What is expected
Give the number of lines in the data that contain "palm", and nothing more.

Recorded information section start

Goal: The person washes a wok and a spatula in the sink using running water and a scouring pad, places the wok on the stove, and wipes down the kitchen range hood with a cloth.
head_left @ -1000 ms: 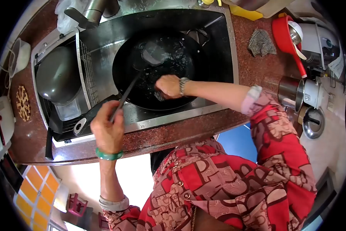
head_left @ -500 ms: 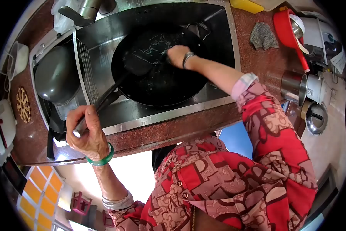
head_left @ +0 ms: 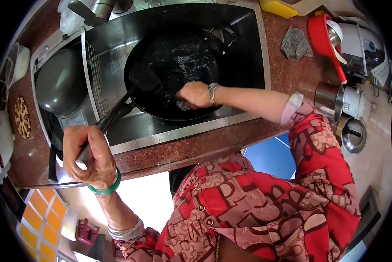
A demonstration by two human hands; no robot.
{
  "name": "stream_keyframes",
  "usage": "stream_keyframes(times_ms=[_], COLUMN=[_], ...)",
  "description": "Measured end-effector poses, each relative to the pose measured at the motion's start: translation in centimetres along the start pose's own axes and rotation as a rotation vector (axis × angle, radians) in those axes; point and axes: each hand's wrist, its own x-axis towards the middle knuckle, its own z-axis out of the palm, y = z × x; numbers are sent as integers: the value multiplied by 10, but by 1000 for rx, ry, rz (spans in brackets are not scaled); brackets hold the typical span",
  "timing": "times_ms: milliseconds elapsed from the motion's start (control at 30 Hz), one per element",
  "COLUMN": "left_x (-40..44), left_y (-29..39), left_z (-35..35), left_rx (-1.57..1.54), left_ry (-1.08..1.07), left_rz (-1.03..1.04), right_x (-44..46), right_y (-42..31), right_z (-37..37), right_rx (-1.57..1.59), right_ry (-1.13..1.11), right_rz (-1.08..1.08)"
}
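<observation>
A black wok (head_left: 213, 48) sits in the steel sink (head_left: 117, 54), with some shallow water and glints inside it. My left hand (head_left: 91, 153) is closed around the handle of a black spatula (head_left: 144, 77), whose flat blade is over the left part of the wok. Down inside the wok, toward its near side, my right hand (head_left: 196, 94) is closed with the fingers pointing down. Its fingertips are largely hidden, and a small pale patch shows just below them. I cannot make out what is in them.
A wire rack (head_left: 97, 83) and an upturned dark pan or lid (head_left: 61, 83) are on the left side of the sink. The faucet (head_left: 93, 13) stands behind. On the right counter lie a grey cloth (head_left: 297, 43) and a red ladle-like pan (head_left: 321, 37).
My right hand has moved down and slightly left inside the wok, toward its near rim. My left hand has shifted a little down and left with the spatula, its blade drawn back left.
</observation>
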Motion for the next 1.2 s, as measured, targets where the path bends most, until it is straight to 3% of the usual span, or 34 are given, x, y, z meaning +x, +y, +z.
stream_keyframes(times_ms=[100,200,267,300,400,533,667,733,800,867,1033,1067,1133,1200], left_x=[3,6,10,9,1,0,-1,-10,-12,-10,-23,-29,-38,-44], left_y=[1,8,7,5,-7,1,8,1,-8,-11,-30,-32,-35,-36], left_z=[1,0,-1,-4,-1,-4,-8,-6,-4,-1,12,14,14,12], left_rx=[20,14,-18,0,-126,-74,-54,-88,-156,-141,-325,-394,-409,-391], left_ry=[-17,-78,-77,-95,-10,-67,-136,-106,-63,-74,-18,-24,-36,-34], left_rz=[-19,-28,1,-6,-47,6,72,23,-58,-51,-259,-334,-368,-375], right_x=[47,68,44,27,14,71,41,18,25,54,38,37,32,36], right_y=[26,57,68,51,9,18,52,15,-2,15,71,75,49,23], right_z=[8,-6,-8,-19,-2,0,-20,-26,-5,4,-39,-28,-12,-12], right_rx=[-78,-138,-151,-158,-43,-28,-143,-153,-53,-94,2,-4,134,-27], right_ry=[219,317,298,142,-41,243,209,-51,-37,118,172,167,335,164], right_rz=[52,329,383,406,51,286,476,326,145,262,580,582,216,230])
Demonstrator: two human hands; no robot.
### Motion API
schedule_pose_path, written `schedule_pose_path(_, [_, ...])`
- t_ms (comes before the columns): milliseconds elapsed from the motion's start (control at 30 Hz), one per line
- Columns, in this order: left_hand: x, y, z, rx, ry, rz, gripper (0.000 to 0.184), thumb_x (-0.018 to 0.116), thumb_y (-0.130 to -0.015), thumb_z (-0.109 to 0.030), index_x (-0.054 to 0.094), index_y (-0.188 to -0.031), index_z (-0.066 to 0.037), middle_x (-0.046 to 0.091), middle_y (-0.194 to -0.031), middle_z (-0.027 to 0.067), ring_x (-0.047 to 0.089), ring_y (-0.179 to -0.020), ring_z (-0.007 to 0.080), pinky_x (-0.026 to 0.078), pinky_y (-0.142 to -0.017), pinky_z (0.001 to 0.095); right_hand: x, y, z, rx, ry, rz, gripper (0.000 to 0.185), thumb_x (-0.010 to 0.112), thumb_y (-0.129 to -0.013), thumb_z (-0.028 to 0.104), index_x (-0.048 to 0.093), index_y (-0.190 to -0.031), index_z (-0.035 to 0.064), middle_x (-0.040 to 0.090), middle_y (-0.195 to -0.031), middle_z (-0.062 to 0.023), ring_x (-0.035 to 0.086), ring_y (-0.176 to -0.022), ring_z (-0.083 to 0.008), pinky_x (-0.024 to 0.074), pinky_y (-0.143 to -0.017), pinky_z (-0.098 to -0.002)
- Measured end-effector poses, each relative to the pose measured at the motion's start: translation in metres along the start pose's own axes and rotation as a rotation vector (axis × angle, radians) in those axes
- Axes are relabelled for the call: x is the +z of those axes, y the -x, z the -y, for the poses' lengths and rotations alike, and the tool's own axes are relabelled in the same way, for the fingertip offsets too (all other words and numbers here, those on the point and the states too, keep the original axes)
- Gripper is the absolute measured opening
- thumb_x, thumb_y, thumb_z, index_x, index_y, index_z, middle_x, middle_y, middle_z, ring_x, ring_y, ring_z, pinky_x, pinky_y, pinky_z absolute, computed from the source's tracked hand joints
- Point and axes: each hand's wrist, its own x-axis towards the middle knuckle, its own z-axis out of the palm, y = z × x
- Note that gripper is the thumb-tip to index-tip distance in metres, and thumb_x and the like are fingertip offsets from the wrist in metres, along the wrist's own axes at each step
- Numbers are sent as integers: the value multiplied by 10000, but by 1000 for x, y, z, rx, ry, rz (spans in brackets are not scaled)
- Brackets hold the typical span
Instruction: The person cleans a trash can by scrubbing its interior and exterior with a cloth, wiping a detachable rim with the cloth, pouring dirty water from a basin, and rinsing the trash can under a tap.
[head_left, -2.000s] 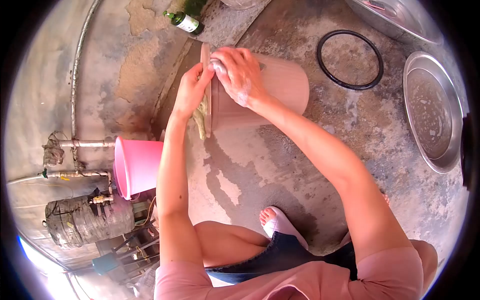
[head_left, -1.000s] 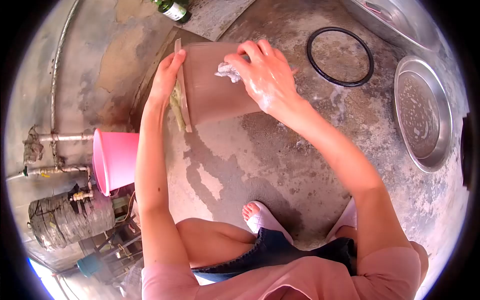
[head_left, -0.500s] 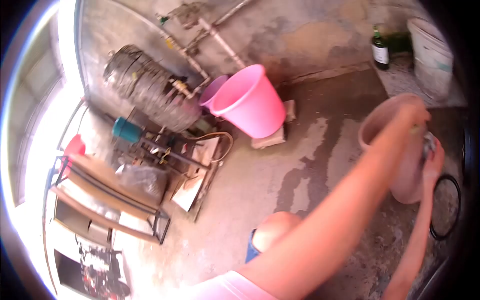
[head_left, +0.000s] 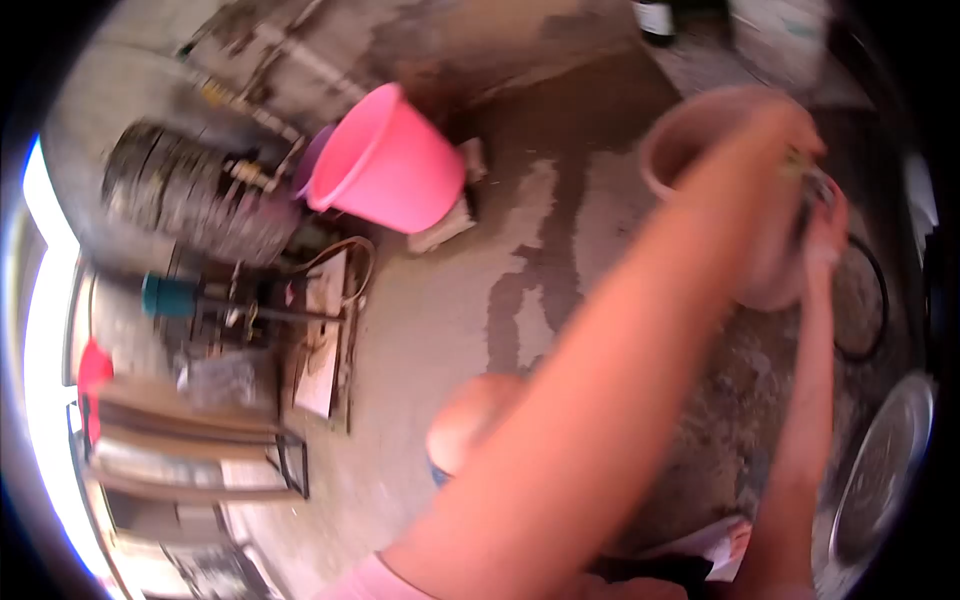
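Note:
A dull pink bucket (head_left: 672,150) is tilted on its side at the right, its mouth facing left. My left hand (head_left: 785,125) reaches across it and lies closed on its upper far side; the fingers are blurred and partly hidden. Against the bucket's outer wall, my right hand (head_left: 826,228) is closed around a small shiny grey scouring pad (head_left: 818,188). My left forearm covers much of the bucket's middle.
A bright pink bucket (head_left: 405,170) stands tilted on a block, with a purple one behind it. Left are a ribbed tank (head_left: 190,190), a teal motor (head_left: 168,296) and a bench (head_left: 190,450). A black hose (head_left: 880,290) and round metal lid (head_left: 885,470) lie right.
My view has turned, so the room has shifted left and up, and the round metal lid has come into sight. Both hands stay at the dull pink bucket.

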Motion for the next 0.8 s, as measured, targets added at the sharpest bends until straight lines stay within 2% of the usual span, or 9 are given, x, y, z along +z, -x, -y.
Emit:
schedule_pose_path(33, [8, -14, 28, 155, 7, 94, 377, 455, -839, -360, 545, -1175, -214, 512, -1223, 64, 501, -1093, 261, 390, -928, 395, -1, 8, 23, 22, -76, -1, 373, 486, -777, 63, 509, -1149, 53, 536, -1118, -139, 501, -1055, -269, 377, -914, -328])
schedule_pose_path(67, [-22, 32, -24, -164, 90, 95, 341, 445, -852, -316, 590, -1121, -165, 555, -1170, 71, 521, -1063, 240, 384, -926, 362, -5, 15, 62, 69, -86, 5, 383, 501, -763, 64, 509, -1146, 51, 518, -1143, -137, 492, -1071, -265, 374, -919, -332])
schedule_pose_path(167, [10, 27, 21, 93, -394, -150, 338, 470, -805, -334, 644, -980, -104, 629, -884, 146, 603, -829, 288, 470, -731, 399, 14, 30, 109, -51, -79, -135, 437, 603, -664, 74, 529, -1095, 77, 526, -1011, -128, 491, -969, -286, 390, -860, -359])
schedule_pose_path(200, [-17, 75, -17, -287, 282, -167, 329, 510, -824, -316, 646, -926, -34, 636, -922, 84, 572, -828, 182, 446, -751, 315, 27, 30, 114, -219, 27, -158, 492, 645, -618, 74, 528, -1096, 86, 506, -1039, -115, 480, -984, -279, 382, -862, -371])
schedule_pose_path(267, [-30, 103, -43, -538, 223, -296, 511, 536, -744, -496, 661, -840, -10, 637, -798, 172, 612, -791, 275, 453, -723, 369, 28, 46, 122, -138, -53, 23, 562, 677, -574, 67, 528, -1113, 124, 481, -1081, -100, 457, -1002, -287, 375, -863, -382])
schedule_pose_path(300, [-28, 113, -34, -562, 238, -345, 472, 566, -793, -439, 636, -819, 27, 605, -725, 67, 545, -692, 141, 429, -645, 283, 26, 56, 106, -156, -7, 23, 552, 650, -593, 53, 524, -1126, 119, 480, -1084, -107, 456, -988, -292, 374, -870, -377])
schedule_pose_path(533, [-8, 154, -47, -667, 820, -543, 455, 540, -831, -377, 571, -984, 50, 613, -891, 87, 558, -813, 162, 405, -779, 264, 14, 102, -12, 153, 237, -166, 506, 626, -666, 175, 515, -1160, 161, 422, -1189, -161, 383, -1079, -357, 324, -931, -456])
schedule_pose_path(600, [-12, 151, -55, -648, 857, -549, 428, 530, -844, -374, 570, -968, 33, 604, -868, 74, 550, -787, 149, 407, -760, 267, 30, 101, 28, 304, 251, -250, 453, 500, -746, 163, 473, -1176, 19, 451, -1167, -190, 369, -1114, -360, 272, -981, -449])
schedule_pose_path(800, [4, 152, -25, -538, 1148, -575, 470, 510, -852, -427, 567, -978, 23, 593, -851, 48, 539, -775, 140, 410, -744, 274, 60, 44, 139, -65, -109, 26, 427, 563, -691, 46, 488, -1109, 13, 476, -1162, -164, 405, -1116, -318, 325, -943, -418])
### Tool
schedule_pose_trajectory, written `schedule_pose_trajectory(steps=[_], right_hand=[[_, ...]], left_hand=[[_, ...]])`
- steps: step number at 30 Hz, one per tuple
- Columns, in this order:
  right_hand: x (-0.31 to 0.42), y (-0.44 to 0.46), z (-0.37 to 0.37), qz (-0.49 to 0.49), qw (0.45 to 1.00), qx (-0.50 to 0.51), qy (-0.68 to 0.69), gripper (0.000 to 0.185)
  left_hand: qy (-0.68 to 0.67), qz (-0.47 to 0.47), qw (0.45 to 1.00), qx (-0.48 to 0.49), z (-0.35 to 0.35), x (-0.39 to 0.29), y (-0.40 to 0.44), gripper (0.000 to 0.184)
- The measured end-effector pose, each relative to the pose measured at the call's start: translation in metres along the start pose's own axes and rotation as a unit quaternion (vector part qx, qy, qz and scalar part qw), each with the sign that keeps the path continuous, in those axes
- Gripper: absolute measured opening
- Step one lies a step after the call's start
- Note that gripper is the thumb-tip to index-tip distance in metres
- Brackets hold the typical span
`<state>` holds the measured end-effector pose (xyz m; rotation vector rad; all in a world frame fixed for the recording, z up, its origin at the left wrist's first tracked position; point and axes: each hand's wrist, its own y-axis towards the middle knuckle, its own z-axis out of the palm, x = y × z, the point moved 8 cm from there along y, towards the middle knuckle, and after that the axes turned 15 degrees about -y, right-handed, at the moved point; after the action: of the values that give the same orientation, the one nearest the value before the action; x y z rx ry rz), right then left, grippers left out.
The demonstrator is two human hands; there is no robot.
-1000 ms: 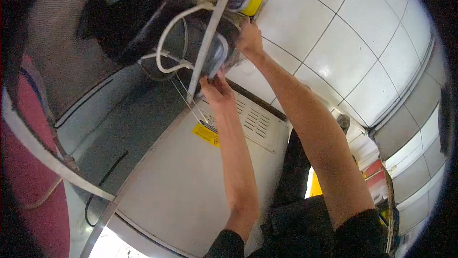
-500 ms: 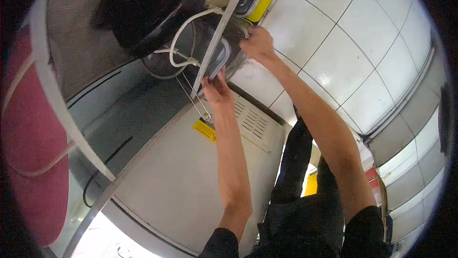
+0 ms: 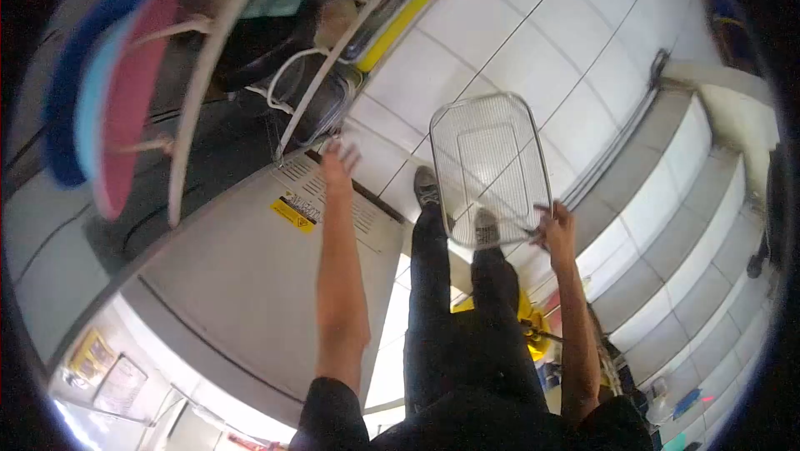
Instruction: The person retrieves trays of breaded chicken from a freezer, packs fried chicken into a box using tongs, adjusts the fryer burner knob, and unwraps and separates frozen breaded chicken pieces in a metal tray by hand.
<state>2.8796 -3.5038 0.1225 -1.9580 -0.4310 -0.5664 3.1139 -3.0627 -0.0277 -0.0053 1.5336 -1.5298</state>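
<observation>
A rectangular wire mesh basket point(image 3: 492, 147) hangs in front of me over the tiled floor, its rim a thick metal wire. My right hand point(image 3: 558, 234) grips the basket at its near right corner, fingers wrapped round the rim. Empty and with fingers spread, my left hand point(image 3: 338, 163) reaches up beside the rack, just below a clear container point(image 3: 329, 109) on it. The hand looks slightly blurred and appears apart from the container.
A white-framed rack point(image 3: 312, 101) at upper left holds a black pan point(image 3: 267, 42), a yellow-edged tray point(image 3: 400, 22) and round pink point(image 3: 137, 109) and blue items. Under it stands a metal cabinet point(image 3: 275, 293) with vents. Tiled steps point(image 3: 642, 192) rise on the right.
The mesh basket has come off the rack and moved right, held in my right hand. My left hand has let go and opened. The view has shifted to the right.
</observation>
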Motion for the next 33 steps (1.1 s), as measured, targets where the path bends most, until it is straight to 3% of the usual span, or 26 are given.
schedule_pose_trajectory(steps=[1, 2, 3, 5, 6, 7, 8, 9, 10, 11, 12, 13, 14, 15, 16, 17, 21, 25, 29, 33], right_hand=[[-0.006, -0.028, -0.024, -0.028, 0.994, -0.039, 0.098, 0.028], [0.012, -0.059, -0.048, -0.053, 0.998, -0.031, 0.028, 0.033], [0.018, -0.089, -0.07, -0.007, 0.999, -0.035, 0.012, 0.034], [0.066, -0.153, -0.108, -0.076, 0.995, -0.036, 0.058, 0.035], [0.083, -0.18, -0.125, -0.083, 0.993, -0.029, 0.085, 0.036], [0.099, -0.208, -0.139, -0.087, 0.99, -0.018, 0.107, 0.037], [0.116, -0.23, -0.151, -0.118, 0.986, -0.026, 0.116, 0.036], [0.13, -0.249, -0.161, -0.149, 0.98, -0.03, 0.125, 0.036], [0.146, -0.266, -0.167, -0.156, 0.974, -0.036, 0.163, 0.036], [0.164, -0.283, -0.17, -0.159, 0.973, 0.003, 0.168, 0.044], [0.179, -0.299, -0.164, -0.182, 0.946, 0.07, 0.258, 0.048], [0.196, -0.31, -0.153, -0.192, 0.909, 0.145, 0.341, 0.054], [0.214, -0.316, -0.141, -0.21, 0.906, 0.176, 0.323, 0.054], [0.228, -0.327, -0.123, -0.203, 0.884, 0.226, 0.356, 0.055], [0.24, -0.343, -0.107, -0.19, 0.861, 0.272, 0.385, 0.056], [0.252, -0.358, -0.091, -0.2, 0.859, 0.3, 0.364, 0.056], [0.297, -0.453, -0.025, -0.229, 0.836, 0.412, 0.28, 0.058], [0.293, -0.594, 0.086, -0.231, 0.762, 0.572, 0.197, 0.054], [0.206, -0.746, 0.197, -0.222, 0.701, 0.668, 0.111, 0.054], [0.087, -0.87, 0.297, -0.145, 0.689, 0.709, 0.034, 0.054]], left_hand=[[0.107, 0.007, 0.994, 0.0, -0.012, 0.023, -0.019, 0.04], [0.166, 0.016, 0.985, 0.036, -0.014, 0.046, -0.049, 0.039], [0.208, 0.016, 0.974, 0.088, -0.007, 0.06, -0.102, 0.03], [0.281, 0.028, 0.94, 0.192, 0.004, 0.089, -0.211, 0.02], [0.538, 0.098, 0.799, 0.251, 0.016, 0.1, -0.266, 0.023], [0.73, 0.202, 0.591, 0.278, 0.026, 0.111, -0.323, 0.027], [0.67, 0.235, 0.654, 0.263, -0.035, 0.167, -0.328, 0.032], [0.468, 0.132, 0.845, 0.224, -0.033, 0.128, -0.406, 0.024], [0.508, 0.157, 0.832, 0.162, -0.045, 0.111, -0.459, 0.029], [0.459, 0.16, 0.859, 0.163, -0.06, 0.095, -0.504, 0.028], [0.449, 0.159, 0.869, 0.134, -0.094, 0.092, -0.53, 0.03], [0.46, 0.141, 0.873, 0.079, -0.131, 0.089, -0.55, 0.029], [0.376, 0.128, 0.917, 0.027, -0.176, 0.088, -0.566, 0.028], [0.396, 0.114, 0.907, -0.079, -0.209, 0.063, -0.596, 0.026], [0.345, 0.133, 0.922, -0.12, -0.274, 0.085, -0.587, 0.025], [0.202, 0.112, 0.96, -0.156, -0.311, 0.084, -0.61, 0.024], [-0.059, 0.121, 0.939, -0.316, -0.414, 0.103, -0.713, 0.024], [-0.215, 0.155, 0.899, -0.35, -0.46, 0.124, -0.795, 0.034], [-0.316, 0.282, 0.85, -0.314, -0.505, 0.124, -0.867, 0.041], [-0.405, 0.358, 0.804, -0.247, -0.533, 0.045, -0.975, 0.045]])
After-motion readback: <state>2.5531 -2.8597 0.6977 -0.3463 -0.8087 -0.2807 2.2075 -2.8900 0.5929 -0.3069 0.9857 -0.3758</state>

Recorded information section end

Response to this exercise
3